Task to carry out:
Your copy of the data should match it exactly, leaving out only the pictures.

Stored data:
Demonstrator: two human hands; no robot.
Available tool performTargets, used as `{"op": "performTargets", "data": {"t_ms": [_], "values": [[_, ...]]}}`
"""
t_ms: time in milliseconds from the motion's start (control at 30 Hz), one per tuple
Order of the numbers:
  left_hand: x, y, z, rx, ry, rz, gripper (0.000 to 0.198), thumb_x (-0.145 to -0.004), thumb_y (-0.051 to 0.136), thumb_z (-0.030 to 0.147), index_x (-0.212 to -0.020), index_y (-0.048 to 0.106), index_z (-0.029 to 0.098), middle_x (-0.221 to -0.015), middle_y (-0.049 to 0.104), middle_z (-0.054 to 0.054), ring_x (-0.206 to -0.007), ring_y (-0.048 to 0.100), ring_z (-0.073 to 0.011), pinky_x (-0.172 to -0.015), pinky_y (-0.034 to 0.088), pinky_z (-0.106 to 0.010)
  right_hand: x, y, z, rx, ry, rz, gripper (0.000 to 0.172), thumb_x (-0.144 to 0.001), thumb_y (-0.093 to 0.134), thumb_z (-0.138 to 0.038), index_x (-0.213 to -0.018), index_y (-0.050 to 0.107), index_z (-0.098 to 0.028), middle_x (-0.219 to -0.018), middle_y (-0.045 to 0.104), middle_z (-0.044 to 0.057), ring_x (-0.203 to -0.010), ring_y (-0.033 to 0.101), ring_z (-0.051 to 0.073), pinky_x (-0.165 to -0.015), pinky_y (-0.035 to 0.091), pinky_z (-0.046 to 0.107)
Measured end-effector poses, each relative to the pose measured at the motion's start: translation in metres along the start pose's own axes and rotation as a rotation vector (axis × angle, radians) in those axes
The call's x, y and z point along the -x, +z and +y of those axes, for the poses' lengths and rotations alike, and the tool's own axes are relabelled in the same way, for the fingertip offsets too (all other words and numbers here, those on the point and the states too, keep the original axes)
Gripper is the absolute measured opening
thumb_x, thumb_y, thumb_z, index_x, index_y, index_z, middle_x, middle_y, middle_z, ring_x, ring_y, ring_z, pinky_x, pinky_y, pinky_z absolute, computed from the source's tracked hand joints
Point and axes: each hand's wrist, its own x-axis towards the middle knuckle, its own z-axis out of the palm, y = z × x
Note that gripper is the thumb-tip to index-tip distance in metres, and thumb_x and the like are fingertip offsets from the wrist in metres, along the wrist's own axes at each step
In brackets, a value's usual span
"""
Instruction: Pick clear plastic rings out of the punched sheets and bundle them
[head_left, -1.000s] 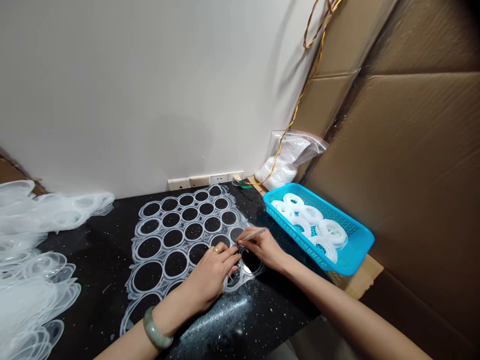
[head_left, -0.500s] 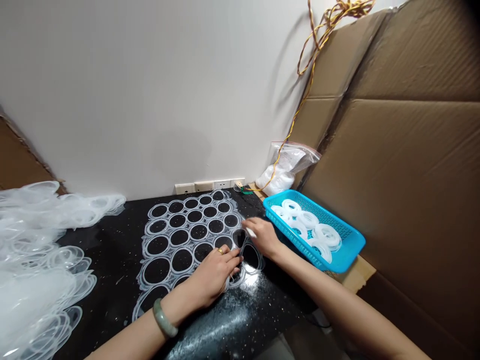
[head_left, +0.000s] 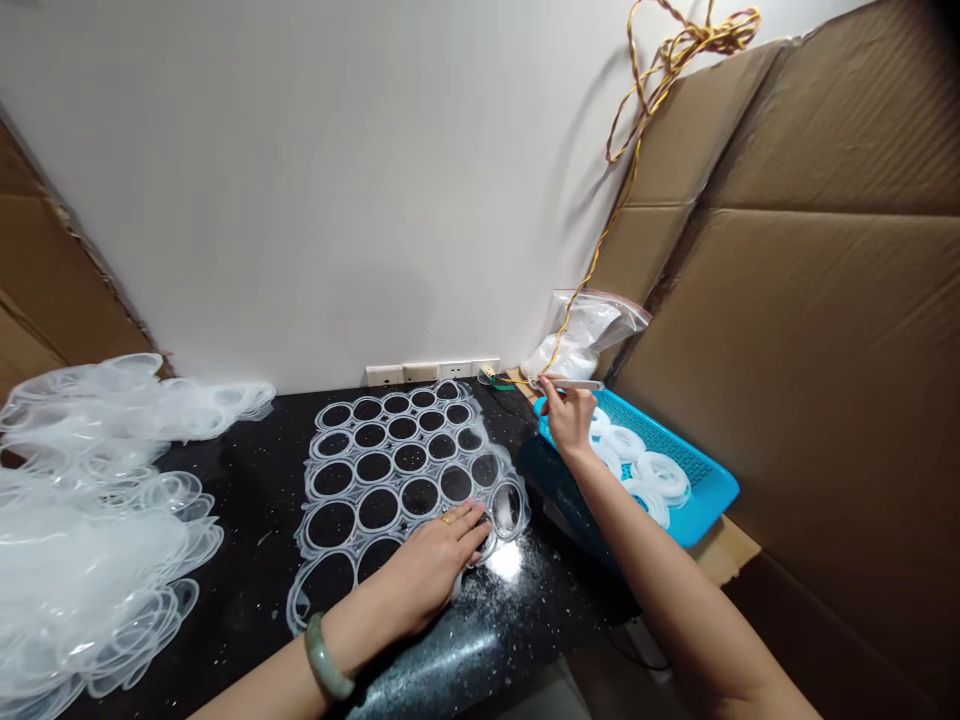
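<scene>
The right hand [head_left: 568,418] has lifted off the plastic sheet [head_left: 398,483] and now sits beyond it over the blue basket [head_left: 712,485], fingertips pinched on a thin tool [head_left: 571,384], while the left hand [head_left: 435,560] lies open on the sheet, gripping nothing.

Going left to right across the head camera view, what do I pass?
Heap of clear plastic offcuts → perforated clear plastic sheet → blue plastic basket → brown cardboard panel
</scene>
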Motion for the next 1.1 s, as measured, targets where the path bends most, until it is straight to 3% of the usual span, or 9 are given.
{"op": "performTargets", "data": {"t_ms": [67,100,300,400,467,667,1100], "values": [[0.001,-0.003,0.002,0.009,0.0,-0.006,0.041,-0.099,0.039,0.019,-0.138,0.051,0.014,-0.148,0.043,-0.014,-0.14,0.035,-0.0253,-0.112,0.038,-0.044,-0.001,-0.001,-0.003,-0.062,0.013,0.009,0.046,-0.086,0.055,-0.05,-0.088,0.076,-0.009,-0.051,0.064,0.005,-0.043,0.057,0.017,-0.05,0.043,0.028],[0.002,-0.004,0.002,0.006,0.003,-0.005,0.041,-0.099,0.039,0.018,-0.138,0.051,0.015,-0.148,0.044,-0.014,-0.139,0.036,-0.0254,-0.112,0.039,-0.044,0.001,0.0,-0.004,-0.111,0.03,-0.048,0.045,-0.084,0.057,-0.05,-0.087,0.075,-0.009,-0.055,0.066,0.006,-0.042,0.056,0.016,-0.048,0.042,0.027],[0.012,-0.01,-0.005,-0.083,-0.023,0.086,0.035,-0.098,0.042,0.017,-0.129,0.058,0.014,-0.142,0.051,-0.015,-0.131,0.048,-0.0266,-0.106,0.045,-0.046,0.06,0.025,-0.012,-0.389,0.262,-0.699,0.035,-0.073,0.071,-0.043,-0.082,0.074,-0.01,-0.056,0.064,0.003,-0.037,0.046,0.009,-0.038,0.034,0.021],[0.02,-0.011,-0.011,-0.108,-0.027,0.096,0.035,-0.097,0.045,0.016,-0.13,0.057,0.014,-0.139,0.054,-0.016,-0.128,0.051,-0.0264,-0.102,0.048,-0.044,0.088,0.034,-0.013,-0.498,0.348,-0.926,0.035,-0.069,0.076,-0.043,-0.08,0.073,-0.01,-0.059,0.065,0.002,-0.04,0.044,0.007,-0.037,0.033,0.019],[0.024,-0.006,-0.017,-0.113,-0.021,0.118,0.033,-0.097,0.046,0.017,-0.128,0.058,0.015,-0.136,0.057,-0.015,-0.126,0.053,-0.0265,-0.101,0.049,-0.045,0.097,0.035,-0.013,-0.544,0.386,-1.01,0.037,-0.068,0.077,-0.045,-0.08,0.074,-0.011,-0.065,0.067,0.004,-0.041,0.044,0.006,-0.038,0.033,0.019],[0.026,0.014,-0.028,-0.081,-0.025,0.19,0.032,-0.098,0.046,0.017,-0.128,0.057,0.019,-0.135,0.057,-0.011,-0.126,0.051,-0.0255,-0.1,0.049,-0.046,0.101,0.032,-0.013,-0.574,0.438,-1.079,0.038,-0.067,0.078,-0.048,-0.079,0.075,-0.011,-0.064,0.066,0.003,-0.044,0.042,0.006,-0.04,0.033,0.019],[0.029,0.01,-0.021,0.005,-0.08,0.17,0.033,-0.099,0.044,0.02,-0.13,0.055,0.02,-0.142,0.051,-0.011,-0.132,0.044,-0.0259,-0.103,0.047,-0.048,0.106,0.032,-0.008,-0.552,0.437,-1.043,0.039,-0.069,0.077,-0.048,-0.079,0.074,-0.011,-0.066,0.067,0.004,-0.046,0.044,0.007,-0.041,0.033,0.019]]}}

Solution for this task:
Demonstrator: two human hands; no robot.
Available tool performTargets, used as `{"op": "performTargets", "data": {"t_ms": [_], "values": [[_, ...]]}}`
"""
t_ms: time in milliseconds from the motion's start (control at 30 Hz), one per tuple
Order of the numbers:
  left_hand: x, y, z, rx, ry, rz, gripper (0.000 to 0.198), thumb_x (-0.145 to -0.004), thumb_y (-0.051 to 0.136), thumb_z (-0.030 to 0.147), index_x (-0.212 to -0.020), index_y (-0.048 to 0.106), index_z (-0.029 to 0.098), middle_x (-0.221 to -0.015), middle_y (-0.049 to 0.104), middle_z (-0.054 to 0.054), ring_x (-0.206 to -0.007), ring_y (-0.048 to 0.100), ring_z (-0.073 to 0.011), pinky_x (-0.172 to -0.015), pinky_y (-0.034 to 0.088), pinky_z (-0.106 to 0.010)
  right_hand: x, y, z, rx, ry, rz, gripper (0.000 to 0.172), thumb_x (-0.144 to 0.001), thumb_y (-0.093 to 0.134), thumb_z (-0.138 to 0.038), index_x (-0.213 to -0.018), index_y (-0.050 to 0.107), index_z (-0.098 to 0.028), middle_x (-0.219 to -0.018), middle_y (-0.045 to 0.104), middle_z (-0.044 to 0.057), ring_x (-0.203 to -0.010), ring_y (-0.033 to 0.101), ring_z (-0.051 to 0.073), pinky_x (-0.165 to -0.015), pinky_y (-0.035 to 0.091), pinky_z (-0.046 to 0.107)
Measured end-effector poses, each relative to the pose measured at the motion's start: translation in metres along the start pose's own axes and rotation as a rotation vector (axis × angle, radians) in those axes
The call's x, y and z point along the -x, +z and +y of those axes, for the poses' lengths and rotations alike, and the tool's own axes are relabelled in the same way, for the fingertip offsets too (all other words and numbers here, those on the point and the states too, keep the original axes)
Gripper is the absolute measured opening
thumb_x, thumb_y, thumb_z, index_x, index_y, index_z, middle_x, middle_y, middle_z, ring_x, ring_y, ring_z, pinky_x, pinky_y, pinky_z absolute, computed from the source's tracked hand joints
Point and axes: each hand's wrist, its own x-axis towards the middle knuckle, its own z-axis out of the palm, y = z × x
Note that gripper is the thumb-tip to index-tip distance in metres, and thumb_x and the like are fingertip offsets from the wrist in metres, along the wrist's own axes at each step
In brackets, a value's usual span
"""
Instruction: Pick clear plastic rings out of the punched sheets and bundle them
[head_left, -1.000s] 
[head_left, -0.500s] 
[head_left, +0.000s] 
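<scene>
The right hand [head_left: 568,418] has lifted off the plastic sheet [head_left: 398,483] and now sits beyond it over the blue basket [head_left: 712,485], fingertips pinched on a thin tool [head_left: 571,384], while the left hand [head_left: 435,560] lies open on the sheet, gripping nothing.

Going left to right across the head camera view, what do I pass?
Heap of clear plastic offcuts → perforated clear plastic sheet → blue plastic basket → brown cardboard panel
</scene>
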Motion for the next 1.1 s, as measured, targets where the path bends most, until it is straight to 3% of the usual span, or 9 are given.
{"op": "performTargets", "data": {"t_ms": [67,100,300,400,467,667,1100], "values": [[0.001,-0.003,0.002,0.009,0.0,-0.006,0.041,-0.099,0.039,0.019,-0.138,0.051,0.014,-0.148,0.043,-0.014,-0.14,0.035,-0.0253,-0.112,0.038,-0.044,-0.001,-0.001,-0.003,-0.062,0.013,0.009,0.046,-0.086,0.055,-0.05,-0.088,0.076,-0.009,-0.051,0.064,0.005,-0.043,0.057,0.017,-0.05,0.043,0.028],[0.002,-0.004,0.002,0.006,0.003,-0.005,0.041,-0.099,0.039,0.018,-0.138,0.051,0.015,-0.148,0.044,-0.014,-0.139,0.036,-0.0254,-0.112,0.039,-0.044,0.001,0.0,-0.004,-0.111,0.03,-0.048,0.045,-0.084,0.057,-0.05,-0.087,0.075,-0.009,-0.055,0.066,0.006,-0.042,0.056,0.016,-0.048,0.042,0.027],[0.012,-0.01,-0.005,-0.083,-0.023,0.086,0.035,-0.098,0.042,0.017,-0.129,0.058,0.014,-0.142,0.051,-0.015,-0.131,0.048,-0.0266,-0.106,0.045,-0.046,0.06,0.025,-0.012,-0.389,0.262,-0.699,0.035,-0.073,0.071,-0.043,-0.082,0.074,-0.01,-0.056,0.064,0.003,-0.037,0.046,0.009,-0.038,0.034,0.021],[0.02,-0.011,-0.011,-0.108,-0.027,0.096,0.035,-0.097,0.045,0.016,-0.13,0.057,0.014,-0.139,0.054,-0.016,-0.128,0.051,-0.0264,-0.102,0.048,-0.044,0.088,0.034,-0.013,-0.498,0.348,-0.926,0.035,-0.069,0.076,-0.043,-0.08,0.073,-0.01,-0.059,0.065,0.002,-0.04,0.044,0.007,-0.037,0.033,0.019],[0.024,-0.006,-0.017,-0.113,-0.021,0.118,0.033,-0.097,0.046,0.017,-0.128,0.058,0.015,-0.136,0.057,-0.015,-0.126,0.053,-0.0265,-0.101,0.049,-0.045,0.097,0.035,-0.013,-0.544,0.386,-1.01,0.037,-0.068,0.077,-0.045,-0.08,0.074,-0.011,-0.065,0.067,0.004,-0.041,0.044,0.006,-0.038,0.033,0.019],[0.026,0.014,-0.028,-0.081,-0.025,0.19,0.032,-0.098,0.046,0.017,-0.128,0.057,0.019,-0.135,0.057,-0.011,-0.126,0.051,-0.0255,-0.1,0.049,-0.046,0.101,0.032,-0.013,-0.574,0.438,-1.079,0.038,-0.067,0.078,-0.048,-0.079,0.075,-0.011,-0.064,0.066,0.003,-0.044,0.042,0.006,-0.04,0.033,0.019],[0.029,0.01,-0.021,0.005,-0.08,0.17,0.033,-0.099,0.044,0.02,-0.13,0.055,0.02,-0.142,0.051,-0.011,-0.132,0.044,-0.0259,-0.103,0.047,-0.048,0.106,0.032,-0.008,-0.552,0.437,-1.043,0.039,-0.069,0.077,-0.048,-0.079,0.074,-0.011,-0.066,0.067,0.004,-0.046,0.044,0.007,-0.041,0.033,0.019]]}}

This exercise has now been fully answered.